EXERCISE BRIEF -
A word-for-word transcription of the data below is required.
◇ ◇ ◇ ◇ ◇ ◇ ◇
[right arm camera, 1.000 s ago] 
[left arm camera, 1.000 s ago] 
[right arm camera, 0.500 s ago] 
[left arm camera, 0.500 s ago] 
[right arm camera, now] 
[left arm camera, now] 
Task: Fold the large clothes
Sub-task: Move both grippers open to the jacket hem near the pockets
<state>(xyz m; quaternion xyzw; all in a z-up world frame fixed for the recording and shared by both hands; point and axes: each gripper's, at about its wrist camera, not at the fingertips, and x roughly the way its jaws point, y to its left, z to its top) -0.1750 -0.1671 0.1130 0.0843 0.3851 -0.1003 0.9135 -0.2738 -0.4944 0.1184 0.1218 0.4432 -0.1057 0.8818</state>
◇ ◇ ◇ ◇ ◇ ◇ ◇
OUTPUT -
[right arm camera, 1.000 s ago] 
[left arm camera, 1.000 s ago] 
[right arm camera, 0.500 s ago] 
[left arm camera, 0.500 s ago] 
[right arm camera, now] 
[left arm camera, now] 
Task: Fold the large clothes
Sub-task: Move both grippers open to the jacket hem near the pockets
<state>(xyz m; quaternion xyzw; all in a z-up world frame fixed for the recording and shared by both hands; point and axes: each gripper's, at about its wrist camera, not at the fingertips, and x roughly the way its jaws point, y to its left, z to its top) -0.1750 -0.1671 0.1130 0.0843 0.3851 -0.1003 0.9135 -0.2738 -0.4944 0.1184 0.1218 0.4432 -0.1057 0.8818</state>

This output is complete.